Die von den Sensoren 10, 11, 12 gemessenen Stromwerte werden in digitalisierte Stromsignale i umgewandelt und einem Differenzierglied 13, 14 und 15 zugeführt, in dem sie differenziert werden, so daß der Stromsteilheitswert di/dt erhalten wird. Dieses Ausgangssignal di/dt wird einem Multiplizierer 16, 17 und 18 zugeführt, in dem der Wert di/dt mit dem Wert i mulitpliziert bzw. zu einem geeigneten Wertepaar verknüpft wird. In einem Rechner 19 werden die Ausgangssignale der Multiplizierer 16 bis 18 mit einer vorgegebenen Schwellwertfunktion verglichen und bei Überschreiten des zulässigen Bereiches der Schwellenwertfunktion wird von dem Rechner ein Signal über eine Leitung 20 an einen Auslöser 21 gegeben. Dieser Auslöser 21 betätigt ggf. über ein Schaltschloß in den Hauptstrompfaden R, S, T befindliche Kontakte 22.


Anspruch[de]
  1. 1. Verfahren zur Auslösung eines elektrischen Schalters zur raschen Abschaltung eines Überstroms, vorzugsweise zur strombegrenzenden Abschaltung eines Kurzschlußstromes, in Wechsel- und Drehstromnetzen, gekennzeichnet durch folgende Verfahrensschritte:
    1. - Messen des Stromes i in jeder Hauptstrombahn in regelmäßigen Zeitabständen,
    2. - Differenzieren der Stromwerte zur Ermittlung der Stromsteilheit di/dt für jeden Stromwert,
    3. - Verknüpfen der Augenblickswerte des Stromes und der Stromsteilheit und Vergleichen des Wertepaares mit einer vorgegebenen Schwellenwertfunktion, in der Strom- und Stromsteilheit miteinander verknüpft sind und
    4. - Auslösen des Schalters bei Überschreiten des von der Schwellenwertfunktion vorgegebenen zulässigen Bereiches durch das ermittelte Wertepaar.
  2. 2. Auslöser zur Durchführung des Verfahrens nach Anspruch 1, dadurch gekennzeichnet, daß in jeder Hauptstrombahn ein Sensor zur Messung des Stromes in regelmäßigen kurzen Zeitabständen vorgesehen ist, daß aus diesen Stromwerten in einem Differenzierer durch Differentiation die Stromsteilheit ermittelt wird, daß ein aus den Augenblickswerten von Strom und Stromsteilheit gebildetes Wertepaar in einem Rechner mit einer vorgebbaren Strom und Stromsteilheit miteinander verknüpfenden Schwellenwertfunktion verglichen wird, und daß bei Überschreitung des von der Schwellenwertfunktion vorgegebenen, zulässigen Bereiches durch das ermittelte Wertepaar eine unverzögerte Auslösung des Schalters erfolgt.

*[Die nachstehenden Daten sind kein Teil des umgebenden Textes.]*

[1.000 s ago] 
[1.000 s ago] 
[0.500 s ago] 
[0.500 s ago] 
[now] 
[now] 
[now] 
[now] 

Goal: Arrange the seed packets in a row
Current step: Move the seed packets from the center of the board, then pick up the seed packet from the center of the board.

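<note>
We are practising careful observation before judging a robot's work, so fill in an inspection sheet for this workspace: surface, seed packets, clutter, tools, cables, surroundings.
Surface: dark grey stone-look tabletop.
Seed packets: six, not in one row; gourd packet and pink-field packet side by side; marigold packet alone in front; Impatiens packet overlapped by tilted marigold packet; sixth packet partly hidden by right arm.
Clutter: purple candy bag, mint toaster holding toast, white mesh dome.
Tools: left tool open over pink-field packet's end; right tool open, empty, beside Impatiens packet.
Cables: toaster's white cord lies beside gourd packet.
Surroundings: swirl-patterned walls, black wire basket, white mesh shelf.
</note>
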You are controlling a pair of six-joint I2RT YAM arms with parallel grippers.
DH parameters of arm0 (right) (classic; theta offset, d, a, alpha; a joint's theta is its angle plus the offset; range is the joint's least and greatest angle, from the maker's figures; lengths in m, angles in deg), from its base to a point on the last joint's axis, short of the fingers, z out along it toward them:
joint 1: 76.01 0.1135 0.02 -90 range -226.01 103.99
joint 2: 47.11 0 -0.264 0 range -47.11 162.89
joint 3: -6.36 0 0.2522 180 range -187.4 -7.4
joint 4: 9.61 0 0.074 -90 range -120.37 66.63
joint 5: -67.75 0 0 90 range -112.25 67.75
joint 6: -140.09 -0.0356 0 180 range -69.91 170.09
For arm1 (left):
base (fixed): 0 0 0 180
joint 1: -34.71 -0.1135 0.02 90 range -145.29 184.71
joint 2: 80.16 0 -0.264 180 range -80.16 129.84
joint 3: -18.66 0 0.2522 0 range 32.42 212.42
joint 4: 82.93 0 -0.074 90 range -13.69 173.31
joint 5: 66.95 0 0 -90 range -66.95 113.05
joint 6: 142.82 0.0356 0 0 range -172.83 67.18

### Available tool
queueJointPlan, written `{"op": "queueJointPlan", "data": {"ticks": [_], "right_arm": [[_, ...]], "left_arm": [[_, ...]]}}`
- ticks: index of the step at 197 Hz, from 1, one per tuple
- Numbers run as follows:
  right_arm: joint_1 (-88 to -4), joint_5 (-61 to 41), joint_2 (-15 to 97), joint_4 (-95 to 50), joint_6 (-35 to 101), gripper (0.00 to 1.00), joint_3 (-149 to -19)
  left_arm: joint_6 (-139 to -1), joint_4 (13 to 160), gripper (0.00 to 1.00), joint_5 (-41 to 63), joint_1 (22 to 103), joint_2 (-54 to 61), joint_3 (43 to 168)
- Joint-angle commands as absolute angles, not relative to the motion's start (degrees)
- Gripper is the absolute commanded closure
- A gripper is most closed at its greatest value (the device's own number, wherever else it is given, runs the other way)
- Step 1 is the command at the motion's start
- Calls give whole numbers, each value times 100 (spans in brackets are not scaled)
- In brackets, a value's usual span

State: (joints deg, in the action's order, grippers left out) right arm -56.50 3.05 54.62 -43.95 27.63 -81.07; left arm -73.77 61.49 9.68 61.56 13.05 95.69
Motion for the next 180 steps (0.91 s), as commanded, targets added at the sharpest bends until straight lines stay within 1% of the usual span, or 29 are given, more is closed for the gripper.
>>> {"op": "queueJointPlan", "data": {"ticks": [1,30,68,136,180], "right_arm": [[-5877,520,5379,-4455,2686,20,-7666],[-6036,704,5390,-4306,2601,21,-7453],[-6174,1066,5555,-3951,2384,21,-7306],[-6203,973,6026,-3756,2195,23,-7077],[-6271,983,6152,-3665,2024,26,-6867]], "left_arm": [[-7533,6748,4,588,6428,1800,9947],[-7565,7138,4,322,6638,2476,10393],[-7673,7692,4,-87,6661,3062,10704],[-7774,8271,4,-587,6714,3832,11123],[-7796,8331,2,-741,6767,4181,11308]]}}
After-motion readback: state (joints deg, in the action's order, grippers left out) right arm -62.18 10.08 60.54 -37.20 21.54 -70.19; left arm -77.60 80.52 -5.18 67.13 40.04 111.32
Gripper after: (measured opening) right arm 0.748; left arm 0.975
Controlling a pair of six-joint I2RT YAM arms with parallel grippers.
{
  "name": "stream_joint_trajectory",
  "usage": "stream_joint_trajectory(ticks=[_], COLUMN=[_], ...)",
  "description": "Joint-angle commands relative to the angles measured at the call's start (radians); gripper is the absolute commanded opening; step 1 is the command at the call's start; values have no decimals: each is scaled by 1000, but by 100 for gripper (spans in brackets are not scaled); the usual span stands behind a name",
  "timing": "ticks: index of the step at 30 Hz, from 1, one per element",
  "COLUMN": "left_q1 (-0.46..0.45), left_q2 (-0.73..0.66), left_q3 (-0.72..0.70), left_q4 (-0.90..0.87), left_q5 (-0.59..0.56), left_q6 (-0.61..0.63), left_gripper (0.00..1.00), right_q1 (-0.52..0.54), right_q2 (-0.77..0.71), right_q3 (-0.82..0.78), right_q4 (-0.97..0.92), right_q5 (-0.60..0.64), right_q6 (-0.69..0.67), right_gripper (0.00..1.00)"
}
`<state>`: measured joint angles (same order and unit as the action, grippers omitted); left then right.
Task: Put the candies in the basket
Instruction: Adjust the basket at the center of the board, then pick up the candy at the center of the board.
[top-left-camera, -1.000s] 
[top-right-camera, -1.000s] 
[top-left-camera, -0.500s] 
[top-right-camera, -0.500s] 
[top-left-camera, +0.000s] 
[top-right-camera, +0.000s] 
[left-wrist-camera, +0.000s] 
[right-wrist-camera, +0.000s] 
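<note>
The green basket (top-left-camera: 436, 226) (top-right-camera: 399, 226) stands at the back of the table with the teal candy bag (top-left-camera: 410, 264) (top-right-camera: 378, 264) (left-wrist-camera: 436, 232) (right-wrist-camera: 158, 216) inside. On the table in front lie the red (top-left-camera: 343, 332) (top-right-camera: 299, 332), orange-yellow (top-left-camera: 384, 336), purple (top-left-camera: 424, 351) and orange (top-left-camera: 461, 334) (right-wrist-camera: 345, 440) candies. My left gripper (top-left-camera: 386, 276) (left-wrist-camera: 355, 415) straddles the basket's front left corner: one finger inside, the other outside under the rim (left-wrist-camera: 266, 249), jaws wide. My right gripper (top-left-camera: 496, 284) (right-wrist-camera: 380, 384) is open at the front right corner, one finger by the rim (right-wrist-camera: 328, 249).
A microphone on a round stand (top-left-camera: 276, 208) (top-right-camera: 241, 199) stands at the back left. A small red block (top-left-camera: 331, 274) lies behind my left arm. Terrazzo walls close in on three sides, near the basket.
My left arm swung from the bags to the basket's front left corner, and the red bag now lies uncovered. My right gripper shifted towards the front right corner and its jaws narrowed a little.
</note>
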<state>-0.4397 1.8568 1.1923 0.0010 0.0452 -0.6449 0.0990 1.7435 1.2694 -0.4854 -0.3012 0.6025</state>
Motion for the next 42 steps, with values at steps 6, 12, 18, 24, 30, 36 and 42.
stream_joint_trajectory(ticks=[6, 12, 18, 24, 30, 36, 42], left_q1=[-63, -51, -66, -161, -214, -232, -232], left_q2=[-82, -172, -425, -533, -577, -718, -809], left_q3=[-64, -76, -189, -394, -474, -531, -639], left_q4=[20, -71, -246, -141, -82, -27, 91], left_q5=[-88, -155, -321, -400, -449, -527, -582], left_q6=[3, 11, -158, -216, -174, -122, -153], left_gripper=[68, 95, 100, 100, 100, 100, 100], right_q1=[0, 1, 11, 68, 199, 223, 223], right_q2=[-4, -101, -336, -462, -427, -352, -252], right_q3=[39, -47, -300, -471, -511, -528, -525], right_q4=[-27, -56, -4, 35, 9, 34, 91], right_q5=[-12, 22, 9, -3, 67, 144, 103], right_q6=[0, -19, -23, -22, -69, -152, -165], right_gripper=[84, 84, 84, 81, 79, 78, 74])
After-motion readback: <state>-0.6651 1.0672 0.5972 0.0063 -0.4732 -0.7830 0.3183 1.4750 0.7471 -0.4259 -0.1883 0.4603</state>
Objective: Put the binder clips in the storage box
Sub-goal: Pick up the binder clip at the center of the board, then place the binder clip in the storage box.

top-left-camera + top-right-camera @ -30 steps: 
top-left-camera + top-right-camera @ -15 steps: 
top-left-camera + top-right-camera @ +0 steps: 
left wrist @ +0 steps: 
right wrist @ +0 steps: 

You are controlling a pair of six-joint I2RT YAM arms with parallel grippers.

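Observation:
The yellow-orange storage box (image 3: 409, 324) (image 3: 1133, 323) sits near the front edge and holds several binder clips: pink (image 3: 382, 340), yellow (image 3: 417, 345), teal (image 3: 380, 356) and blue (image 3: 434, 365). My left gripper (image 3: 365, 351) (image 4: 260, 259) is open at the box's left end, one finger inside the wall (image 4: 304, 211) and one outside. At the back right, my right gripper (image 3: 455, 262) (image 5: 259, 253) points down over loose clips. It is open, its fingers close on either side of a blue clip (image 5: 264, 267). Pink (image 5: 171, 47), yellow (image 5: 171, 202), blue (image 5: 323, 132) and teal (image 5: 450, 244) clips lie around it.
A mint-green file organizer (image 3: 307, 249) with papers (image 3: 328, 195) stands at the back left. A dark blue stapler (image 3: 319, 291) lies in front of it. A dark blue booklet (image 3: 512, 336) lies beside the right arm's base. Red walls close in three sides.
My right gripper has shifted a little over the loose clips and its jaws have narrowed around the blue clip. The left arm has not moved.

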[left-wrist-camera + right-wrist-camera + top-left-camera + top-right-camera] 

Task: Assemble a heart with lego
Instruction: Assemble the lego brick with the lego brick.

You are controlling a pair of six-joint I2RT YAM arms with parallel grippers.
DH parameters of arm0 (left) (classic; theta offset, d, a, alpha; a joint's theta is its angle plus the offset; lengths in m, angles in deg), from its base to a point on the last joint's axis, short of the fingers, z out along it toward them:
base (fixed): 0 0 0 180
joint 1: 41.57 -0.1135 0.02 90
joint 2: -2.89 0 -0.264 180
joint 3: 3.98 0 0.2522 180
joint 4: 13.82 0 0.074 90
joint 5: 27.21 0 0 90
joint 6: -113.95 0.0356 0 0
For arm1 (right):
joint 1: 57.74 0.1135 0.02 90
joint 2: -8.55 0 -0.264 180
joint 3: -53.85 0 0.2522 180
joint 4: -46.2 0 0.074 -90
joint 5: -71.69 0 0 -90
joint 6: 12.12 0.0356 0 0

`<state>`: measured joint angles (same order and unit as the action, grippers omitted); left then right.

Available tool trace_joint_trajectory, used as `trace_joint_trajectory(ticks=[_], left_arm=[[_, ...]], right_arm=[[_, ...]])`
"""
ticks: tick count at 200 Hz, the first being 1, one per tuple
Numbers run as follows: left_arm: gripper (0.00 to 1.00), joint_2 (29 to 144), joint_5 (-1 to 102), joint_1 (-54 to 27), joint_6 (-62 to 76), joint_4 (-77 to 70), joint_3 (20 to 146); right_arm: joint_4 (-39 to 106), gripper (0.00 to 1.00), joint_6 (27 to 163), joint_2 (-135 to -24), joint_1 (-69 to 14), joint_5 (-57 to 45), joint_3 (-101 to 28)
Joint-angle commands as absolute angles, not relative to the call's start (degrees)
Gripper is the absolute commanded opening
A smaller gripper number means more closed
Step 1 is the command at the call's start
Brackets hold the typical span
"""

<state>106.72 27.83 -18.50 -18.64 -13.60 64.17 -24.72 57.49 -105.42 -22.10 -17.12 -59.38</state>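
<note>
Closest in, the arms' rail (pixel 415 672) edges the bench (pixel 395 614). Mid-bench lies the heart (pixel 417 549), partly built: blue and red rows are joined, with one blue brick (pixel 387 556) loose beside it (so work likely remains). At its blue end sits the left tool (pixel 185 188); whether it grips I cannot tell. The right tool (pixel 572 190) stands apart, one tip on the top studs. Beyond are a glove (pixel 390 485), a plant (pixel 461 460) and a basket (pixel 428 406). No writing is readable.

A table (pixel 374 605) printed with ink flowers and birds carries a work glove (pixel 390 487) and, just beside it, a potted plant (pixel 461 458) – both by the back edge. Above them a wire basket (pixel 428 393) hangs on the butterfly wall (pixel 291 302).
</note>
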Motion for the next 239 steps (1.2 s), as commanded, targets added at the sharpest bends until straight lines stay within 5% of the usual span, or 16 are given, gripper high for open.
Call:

  3. 3. Auslöser nach Anspruch 2, dadurch gekennzeichnet, daß bei Vorliegen eines zulässigen Wertepaares dieses Wertepaar einem weiteren Vergleich mit einer anderen Schwellenwertfunktion unterzogen wird, die kleinere Werte von Strom und Stromsteilheit miteinander verknüpft, und daß bei Überschreitung dieser Schwellenwertfunktion ein Verzögerungsglied erst nach einer vorgegebenen Anzahl von Überschreitungen den Auslöseimpuls gibt.
  4. 4. Auslöser nach Anspruch 3, dadurch gekennzeichnet, daß Verlauf der Schwellenwertfunktion in einem rechtwinkligen Koordinatensystem, dessen einer Koordinate die Augenblickswerte des Stromes und dessen anderer Koordinate die Augenblickswerte der Stromsteilheit zugeordnet sind, ellipsen-, kreis-, rechteck- oder spiralförmig ist.
  5. 5. Verfahren zur Auslösung eines elektrischen Schalters, zur raschen Abschaltung eines Oberstroms, vorzugsweise zur strombegrenzenden Abschaltung eines Kurzschlußstromes, in Wechsel- und Drehstromnetzen, gekennzeichnet durch folgende Verfahrensschritte:
    1. - Messen des Stromes i in jeder Hauptstrombahn des Schalters in regelmäßigen Zeitabständen,
    2. - Differenzieren der Stromwerte zur Ermittlung der augenblicklichen Stromsteilheit di/dt für jeden Stromwert,
    3. - Bilden der Summe der augenblicklichen Stromsteilheitswerte und
    4. - Erzeugen eines Auslösesignales bei Abweichung des Summenwertes vom Wert Null.
  6. 6. Auslöser zur Durchführung des Verfahrens nach Anspruch 5, dadurch gekennzeichnet, daß in jeder Hauptstrombahn eines mehrpoligen Schalters ein Sensor zur Messung des Stromes in regelmäßigen kurzen Zeitabständen vorgesehen ist, daß aus diesen Stromwerten durch Differentiation in einem Differenzierer die Stromsteilheit ermittelt wird und daß aus den so gewonnenen Stromsteilheitswerten in einem Rechner die Summe derselben gebildet und bei Abweichung der Summe vom Wert Null ein Auslöseimpuls gegeben wird.